Murray State University President Tim Miller says the Kentucky Senate’s budget proposal that passed Monday has downsides for the university as does the state House’s proposal.
The Senate plan nixes the 2.5 percent operational cut Governor Steve Beshear and the House proposed, but it would stop any projects like MSU’s science complex. However, Miller says the House budget does have one advantage over the Senate’s.
“With the House we still have that budget cut but we also had help with the pension cost, and a lot of taxpayers don’t realize that portion of it,” he said. “So we’ve got a cost of $1.4 million, Murray State University does, that we didn’t have last year. But they did restore one half of that $1.4 million.”
Miller says that without that reimbursement the Senate plan could potentially have drastic effects on MSU.
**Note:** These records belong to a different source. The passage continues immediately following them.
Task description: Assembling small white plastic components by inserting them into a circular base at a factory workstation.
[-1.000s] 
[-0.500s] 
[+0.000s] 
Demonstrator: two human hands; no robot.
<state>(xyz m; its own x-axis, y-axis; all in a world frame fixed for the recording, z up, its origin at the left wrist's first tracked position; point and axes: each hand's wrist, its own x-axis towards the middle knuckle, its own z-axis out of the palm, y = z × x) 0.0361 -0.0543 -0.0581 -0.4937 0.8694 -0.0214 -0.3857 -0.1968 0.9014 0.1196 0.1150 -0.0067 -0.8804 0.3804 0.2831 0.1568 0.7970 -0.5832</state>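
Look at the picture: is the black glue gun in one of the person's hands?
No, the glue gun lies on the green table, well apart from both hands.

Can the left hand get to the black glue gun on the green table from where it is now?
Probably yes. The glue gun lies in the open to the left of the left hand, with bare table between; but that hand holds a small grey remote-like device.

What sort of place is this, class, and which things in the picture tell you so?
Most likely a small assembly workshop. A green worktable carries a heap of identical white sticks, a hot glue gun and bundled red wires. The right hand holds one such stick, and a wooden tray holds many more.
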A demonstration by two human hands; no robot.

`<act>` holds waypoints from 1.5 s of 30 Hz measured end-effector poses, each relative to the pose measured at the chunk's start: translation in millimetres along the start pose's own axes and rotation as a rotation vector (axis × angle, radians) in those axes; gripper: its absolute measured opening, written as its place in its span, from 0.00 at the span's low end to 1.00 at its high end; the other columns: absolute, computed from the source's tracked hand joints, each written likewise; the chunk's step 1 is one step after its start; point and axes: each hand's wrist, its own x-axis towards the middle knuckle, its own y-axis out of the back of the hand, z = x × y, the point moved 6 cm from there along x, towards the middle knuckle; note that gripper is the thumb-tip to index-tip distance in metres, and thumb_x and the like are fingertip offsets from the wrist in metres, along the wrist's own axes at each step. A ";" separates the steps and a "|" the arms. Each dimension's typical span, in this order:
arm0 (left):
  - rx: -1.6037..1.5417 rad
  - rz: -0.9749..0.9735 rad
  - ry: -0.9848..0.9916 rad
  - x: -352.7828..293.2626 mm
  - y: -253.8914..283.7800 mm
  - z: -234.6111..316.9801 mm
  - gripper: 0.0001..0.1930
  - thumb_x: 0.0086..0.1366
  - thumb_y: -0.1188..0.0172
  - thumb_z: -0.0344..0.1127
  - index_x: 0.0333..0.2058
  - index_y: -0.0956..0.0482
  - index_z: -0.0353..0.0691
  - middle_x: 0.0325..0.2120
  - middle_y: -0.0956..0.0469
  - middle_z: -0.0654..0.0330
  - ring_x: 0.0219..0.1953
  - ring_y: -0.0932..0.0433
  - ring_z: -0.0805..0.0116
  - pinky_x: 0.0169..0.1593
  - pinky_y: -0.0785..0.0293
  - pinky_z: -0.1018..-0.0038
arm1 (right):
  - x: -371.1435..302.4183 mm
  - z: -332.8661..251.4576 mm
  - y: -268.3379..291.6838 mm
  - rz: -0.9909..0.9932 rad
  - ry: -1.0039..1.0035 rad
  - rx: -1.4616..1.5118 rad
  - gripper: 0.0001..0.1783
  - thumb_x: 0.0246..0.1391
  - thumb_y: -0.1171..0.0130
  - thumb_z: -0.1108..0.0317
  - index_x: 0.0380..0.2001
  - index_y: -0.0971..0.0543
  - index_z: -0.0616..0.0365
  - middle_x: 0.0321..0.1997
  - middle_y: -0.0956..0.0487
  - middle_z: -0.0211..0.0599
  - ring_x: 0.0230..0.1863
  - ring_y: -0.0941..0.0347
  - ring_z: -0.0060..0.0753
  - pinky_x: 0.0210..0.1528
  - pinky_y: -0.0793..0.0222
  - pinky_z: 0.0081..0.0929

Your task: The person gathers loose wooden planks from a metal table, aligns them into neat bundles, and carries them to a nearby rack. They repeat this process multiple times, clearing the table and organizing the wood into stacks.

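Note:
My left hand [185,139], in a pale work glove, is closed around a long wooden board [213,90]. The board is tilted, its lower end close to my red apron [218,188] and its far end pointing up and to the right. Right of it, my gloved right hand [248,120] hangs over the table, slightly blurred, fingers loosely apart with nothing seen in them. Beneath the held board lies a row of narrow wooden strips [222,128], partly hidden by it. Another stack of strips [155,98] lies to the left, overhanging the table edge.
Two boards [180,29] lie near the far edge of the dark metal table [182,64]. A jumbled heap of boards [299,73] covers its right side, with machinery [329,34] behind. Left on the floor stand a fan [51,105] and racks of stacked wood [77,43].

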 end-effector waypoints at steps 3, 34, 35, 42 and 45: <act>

“What’s going to happen probably, if it stays like the Senate side the CPE is probably going to say, ‘Your cuts have been restored so we want to limit the amount you can charge for tuition,’” Miller said. “We’ve got a pretty large deficit already and if that happens then we’re going to have to go back and make some really serious cuts.”
Miller says so far the university hasn’t had to cut people, but he emphasized with the Senate plan and a lower tuition cap that university cuts would be more serious than in the past. But Miller added neither plan is ideal and that both could hurt MSU.
The state House and Senate still must negotiate the details of the final state budget.